#### WORK TO COMPLETE
Give the lines below again, exactly as they stand, and leave out the images.

#### DATA SECTION
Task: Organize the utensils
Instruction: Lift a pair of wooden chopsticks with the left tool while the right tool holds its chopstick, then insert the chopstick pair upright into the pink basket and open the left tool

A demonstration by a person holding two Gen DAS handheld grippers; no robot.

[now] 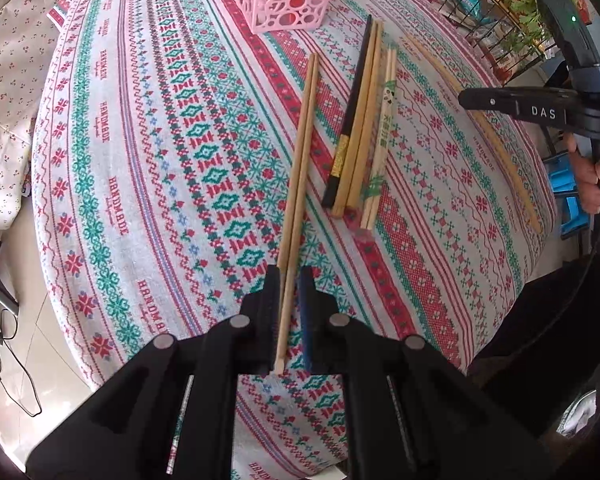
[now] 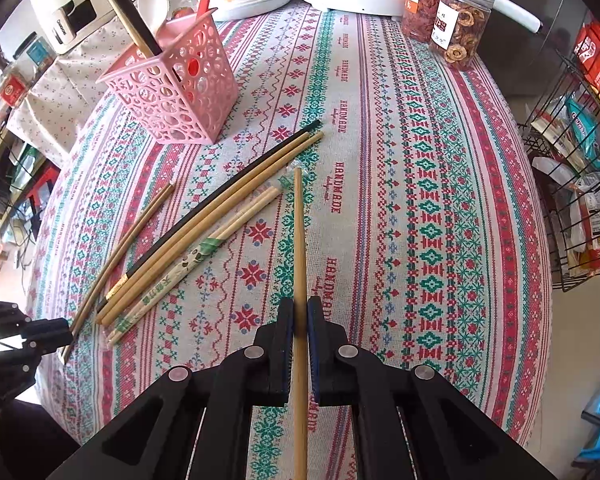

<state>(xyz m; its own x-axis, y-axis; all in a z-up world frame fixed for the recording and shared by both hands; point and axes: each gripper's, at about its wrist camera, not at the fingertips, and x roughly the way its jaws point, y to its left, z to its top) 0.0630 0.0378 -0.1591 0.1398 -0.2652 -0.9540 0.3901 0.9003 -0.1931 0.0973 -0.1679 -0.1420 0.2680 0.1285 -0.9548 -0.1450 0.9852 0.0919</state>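
pinching bamboo chopstick pair [image 1: 298,184], left fingers [image 1: 278,304]; right fingers [image 2: 284,332] clamping single bamboo chopstick [image 2: 299,240].

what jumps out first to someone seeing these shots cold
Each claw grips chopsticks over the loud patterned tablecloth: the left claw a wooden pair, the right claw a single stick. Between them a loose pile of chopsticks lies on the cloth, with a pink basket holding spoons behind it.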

#### WORKED SOLUTION
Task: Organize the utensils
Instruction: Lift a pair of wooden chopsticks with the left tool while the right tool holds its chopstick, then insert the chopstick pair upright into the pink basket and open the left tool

A demonstration by a person holding two Gen DAS handheld grippers; no robot.

[now] 
[now] 

<state>(xyz m; its own x-axis, y-axis; all in a z-up world frame fixed for the recording and shared by both hands; point and axes: each gripper's, at about its wrist camera, not at the fingertips, and x roughly the way its jaws point, y to its left, z to its top) 0.0630 0.0378 -0.1591 0.1398 -0.2652 -0.9540 0.3901 0.9003 -0.1931 0.0973 -0.1679 -0.1420 0.2680 0.1285 -0.9548 -0.1450 0.9852 0.0919</state>
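pinching bamboo chopstick pair [image 1: 298,184], left fingers [image 1: 278,304]; right fingers [image 2: 284,332] clamping single bamboo chopstick [image 2: 299,240].

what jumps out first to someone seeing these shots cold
Each claw grips chopsticks over the loud patterned tablecloth: the left claw a wooden pair, the right claw a single stick. Between them a loose pile of chopsticks lies on the cloth, with a pink basket holding spoons behind it.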

The output is complete as it stands.